J. Gopikrishnan is an Indian journalist who wrote a series of reports, exposing the 2G case. He was awarded the Ramnath Goenka Journalist of the Year Award for print in 2009.

Administration, Gopikrishnan began his career in 1994 as Sub-Broker in Stock Exchanges in Kerala, switching over to the media field in late 1995 as a stringer at Doordarshan’s Thiruvananthapuram station. He was the television producer of several documentaries for Doorsharshan and Asianet TV channels. He obtained a Post Graduate Diploma in Journalism from the Institute of Journalism, Press Club, Thiruvananthapuram in 1999. He worked with several media organisations in Kerala before moving to Delhi and joining The Pioneer in 2008. He also writes columns for several other Malayalam newspapers.

== Career ==
His first report on the 2G case appeared in The Pioneer on 11 December 2008, exposing the hidden list of companies floated by the relatives of then telecom minister A. Raja. He had continuously written series of reports on various aspects of 2G case and Aircel-Maxis Scam and other related reports on the violations of the telecom scandal and the politico- corporate players involved in it for three years. The Pioneer had published more than 200 reports on the telecom scandal which shook the Indian government led by the Congress party and was pivotal to their election defeat in 2014. Reports included the midnight letters between then Prime Minister Manmohan Singh and Telecom minister A.Raja, an expose of the phone tapping of lobbyist Niira Radia, murky activities in BSNL’s WiMax franchisee allotments, hidden minutes of the meetings between then Finance Minister P Chidambaram and Telecom Minister A.Raja and violations in FIPB approvals of the Aircel-Maxis scam by former Finance Minister P Chidambaram.

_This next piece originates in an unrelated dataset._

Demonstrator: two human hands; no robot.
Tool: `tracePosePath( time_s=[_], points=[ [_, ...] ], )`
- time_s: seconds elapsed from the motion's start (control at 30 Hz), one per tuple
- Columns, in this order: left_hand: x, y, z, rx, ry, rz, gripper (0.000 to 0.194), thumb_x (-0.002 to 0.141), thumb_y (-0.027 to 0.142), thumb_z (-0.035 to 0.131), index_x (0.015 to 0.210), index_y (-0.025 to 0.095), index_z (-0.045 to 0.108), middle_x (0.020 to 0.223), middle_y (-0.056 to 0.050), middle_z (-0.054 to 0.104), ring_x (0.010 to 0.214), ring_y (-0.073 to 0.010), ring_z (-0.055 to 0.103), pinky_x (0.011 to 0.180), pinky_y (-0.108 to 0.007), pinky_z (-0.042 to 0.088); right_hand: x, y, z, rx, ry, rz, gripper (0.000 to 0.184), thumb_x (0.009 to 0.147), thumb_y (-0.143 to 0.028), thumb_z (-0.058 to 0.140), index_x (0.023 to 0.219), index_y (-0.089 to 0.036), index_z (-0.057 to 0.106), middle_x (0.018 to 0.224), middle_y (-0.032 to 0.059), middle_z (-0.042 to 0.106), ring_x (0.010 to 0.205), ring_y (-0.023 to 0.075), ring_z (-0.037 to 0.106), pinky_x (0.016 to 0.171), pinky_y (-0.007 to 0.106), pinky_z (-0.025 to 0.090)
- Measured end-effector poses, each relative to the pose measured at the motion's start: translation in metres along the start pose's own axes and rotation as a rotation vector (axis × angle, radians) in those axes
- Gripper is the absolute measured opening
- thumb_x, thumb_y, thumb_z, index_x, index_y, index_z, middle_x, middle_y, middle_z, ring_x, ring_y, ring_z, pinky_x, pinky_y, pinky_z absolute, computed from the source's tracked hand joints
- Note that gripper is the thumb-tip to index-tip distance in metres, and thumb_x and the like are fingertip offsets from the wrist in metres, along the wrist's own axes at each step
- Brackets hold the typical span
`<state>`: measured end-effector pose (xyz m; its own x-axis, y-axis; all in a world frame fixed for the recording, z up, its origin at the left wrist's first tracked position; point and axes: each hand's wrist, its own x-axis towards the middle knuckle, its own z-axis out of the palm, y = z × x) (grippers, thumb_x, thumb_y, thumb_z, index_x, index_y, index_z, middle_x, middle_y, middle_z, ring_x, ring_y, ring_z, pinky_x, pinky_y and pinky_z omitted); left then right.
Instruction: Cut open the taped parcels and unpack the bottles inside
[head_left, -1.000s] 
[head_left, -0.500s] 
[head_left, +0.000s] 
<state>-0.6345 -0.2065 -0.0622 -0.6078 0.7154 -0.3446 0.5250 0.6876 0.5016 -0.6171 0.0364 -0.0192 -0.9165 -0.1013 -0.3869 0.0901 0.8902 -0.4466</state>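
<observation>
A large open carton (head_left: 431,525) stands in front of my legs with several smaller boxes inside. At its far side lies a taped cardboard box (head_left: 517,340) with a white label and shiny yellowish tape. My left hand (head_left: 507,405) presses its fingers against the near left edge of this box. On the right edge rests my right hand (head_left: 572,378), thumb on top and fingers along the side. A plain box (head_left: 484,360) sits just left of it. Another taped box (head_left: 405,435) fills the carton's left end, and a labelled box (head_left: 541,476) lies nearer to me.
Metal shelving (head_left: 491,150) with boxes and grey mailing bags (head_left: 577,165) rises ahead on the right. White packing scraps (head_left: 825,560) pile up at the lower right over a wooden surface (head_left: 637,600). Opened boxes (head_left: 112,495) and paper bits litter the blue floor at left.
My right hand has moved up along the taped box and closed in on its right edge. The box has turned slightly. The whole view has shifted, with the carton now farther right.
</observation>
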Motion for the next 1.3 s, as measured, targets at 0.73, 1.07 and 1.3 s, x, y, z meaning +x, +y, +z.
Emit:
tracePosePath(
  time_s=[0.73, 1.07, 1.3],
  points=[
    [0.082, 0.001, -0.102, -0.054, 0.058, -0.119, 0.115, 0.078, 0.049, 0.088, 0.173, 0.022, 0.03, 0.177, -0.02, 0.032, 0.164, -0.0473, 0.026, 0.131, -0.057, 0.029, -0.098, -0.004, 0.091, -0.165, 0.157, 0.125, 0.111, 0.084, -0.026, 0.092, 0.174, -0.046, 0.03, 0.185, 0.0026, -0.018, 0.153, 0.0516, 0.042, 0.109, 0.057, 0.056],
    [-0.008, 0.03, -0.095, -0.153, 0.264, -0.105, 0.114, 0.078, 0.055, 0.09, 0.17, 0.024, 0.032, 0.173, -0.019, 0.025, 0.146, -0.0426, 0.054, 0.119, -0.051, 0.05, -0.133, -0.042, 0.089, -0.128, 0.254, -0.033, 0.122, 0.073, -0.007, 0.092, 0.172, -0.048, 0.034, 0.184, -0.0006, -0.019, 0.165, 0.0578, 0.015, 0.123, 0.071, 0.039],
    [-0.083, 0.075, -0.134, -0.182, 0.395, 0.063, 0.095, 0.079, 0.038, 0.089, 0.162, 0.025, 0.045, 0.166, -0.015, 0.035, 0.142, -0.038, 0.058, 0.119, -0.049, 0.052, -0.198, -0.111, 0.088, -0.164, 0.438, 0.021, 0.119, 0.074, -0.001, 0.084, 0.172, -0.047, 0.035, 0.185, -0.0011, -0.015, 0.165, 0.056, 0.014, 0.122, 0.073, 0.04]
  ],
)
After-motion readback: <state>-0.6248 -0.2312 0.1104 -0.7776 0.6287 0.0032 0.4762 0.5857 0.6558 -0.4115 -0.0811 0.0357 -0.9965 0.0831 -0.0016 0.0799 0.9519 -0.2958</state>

In addition to the Ramnath Goenka award for the 2009 Journalist of the Year (awarded in January 2012), Gopikrishnan also received the CNN-IBN television channel’s ‘Indian of the Year’ (Special category) in December 2010 and the Rajasthan Patrika’s KC Kulish International Award for Excellence in Journalism 2010 (awarded in March 2014).
He also presented a paper on ‘Telecom scandal of India" during SKUP, an international journalist’s conference in Norway in March 2012.

The National Herald scam involving Congress President Sonia Gandhi and Vice President Rahul Gandhi was first reported by Gopikrishnan in The Pioneer on 9 October 2012. He is also a witness in the case filed by BJP leader Subramanian Swamy before the Court of Metropolitan Magistrate, New Delhi.

== Anti-Corruption Movement ==
J. Gopikrishnan was actively involved in the anti-corruption movements in India starting from late 2010, when the 2G case hit the headlines following the resignation and arrest of then Telecom Minister A. Raja. He was a complainant to CBI and CAG from 2009 regarding the ramification of the scam demanding probe on telecom scandal. He deposed before Public Accounts Committee (PAC) of Parliament in March 2011 on the telecom scandal and Niira Radia tapes.

He was an active member of the Action Committee Against Corruption in India (ACACI), headed by BJP leader Subramanian Swamy and the Campaign for Judicial Accountability and Reform (CJAR) headed by lawyer Prashant Bhushan. He associated with Subramanian Swamy and Prashant Bhushan in their legal cases on the telecom scandal and other major corruption cases. Gopikrishnan has participated in seminars in India and abroad and made speeches on media ethics and corporatisation of the media. He is a regular speaker in several media institutes.